Uma
história é sempre o meio: não há como ser início nem final. É
certo que toda história tem seu começo e seu término, mas não
passa disso: é o seu, não o de um todo.
Tomo
por exemplo Mrs Dalloway, espécime perfeita para uma analogia. O
romance se dá início com a decisão de comprar flores numa manhã
quente de julho e termina na noite do mesmo dia. Mrs Dalloway tem ai
seu começo e seu final, mas é o meio de uma história tão maior,
uma história apenas percebida – nunca contada. Há o dia em que
Dalloway decidiu fazer uma festa, há o momento em que Peter Walsh
voltou da Índia, haverá um enterro, por certo, que nunca nos será
mostrado; não por Woolf. Talvez por nós mesmos, se o quisermos. E
qual leitor, por mais atento, por mais Cândido que seja, saberá
daquele beijo proibido num navio e da moça que o sofreu?
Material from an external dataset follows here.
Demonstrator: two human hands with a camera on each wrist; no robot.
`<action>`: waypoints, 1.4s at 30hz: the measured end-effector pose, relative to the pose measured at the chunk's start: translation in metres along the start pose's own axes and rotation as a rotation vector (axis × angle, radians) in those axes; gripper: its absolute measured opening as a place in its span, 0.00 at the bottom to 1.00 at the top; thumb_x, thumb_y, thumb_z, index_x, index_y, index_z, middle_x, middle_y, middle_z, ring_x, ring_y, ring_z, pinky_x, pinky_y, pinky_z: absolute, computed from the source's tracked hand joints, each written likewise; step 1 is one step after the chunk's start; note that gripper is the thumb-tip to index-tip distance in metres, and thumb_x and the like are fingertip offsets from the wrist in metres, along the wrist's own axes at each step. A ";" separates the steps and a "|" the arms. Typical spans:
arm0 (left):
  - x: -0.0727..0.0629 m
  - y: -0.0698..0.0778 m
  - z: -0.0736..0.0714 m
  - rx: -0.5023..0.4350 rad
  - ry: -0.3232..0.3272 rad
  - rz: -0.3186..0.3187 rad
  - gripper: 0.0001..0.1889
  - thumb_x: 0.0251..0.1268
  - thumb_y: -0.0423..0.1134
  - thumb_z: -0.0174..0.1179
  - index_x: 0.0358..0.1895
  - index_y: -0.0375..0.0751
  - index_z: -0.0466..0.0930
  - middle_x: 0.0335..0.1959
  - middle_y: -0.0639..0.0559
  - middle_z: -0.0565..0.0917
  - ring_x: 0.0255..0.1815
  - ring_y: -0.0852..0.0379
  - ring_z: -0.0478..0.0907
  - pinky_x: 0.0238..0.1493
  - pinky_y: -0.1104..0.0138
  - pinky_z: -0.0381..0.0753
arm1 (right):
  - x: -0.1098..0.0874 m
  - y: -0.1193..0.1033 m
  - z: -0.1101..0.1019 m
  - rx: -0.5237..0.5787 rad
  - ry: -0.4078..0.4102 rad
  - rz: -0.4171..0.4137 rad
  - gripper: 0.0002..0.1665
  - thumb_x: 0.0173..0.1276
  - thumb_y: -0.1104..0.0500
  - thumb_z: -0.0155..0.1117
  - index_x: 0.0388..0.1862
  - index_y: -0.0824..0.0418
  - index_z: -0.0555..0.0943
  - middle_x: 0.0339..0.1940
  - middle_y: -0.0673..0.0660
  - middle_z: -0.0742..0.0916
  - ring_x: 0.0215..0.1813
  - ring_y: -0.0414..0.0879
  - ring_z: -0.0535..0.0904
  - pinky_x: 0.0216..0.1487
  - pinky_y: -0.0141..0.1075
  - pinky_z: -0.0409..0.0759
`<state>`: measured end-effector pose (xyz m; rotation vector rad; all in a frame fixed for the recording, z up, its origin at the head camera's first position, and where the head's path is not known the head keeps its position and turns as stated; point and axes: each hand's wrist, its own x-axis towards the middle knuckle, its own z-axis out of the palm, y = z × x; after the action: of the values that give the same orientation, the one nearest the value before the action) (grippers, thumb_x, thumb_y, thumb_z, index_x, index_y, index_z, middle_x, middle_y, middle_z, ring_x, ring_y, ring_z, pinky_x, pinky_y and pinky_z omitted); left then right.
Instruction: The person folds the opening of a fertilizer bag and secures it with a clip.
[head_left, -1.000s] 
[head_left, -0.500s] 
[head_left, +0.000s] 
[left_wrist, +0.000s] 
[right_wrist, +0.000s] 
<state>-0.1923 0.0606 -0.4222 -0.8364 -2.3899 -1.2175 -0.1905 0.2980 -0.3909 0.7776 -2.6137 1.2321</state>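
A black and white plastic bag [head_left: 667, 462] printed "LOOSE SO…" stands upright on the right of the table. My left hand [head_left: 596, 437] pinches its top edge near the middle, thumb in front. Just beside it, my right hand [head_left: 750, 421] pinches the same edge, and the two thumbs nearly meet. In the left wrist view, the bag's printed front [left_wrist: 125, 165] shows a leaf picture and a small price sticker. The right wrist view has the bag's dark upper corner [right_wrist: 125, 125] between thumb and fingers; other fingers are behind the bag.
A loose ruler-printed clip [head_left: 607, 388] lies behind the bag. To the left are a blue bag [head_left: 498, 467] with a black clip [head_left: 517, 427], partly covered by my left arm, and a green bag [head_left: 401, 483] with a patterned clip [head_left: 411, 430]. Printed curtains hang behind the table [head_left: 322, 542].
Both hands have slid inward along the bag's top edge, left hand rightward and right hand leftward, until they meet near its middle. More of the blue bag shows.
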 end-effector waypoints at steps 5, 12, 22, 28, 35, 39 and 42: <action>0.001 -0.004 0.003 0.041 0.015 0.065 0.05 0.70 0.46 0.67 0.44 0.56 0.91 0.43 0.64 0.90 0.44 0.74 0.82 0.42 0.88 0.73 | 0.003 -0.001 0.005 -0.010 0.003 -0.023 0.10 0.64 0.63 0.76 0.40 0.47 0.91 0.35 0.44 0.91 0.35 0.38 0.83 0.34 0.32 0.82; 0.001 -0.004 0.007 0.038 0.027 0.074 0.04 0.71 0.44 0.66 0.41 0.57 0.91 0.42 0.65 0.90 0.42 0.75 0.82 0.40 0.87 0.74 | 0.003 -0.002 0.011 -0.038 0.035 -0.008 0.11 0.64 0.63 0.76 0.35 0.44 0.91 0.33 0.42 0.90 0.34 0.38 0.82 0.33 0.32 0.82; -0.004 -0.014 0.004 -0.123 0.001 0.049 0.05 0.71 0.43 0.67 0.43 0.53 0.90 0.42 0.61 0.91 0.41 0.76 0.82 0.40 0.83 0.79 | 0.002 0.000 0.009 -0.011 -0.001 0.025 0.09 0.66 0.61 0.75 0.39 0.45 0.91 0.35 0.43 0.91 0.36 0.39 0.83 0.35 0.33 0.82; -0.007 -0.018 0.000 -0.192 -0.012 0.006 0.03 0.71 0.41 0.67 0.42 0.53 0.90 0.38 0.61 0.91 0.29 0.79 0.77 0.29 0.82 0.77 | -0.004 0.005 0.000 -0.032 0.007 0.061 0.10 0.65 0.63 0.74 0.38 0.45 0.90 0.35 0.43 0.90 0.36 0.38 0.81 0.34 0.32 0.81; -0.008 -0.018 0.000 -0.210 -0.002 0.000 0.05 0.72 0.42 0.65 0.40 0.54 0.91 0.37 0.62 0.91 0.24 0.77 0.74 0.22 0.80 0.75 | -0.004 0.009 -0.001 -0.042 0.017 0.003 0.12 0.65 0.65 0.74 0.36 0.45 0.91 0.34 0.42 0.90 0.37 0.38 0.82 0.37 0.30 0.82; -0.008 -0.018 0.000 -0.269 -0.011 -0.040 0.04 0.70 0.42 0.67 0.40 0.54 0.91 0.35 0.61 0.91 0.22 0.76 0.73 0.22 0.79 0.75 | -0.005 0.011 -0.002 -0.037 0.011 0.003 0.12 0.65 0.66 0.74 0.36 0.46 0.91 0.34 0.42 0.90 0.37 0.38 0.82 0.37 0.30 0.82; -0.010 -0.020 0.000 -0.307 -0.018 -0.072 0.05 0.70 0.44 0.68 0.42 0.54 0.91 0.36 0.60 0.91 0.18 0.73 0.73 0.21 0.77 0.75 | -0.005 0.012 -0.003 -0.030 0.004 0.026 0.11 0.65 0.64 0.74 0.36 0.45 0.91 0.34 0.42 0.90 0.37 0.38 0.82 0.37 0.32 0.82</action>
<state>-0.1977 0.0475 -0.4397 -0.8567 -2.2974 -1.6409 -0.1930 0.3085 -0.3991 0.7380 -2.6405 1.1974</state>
Porque tal
beijo é parte de outro meio – outra história que por acaso nos
foi contada¹.
Literatura,
assim vista, não constituída de inícios e fins mas de meios
contínuos, se mostra irmã da realidade; talvez a arte menos arte de
todas, por querer ser crua e cruel como a própria vida. E como na
vida, sabe-se tão pouco de tanta coisa e de tanta gente que nos
resta preencher lacunas com interpretações. Afinal, não dispomos
da visão do todo, nunca; seja em vida ou em literatura.
Nem
mesmo Joyce e Sabino, entre retratos e encontros, narrando começos
ou finais, saberiam o paradeiro de todos os seus filhos imateriais.
Um deles, muitos deles se perdem no meio em que estavam e vão
criando seus começos. Literatura se torna viva desse jeito.
Personagens se tocam e se repelem, e o bom leitor sabe que a boa
história pesa porque é densa demais para suas próprias páginas.
Beira a maldade – dão-nos só o Cristo, enquanto nos
escondem Gênesis e Apocalipse. Contam-nos o meio, apenas; porque é
só o que se tem para contar. Volto a Sabino, ainda que parcamente
modificado: de tudo ficam três coisas: a certeza de que se está
sempre começando, a certeza de que é preciso continuar e a certeza
de que será interrompida antes de terminar.
Talvez
por isso reneguemos o era uma vez
ao passado. Hoje: era uma dentre tantas vezes.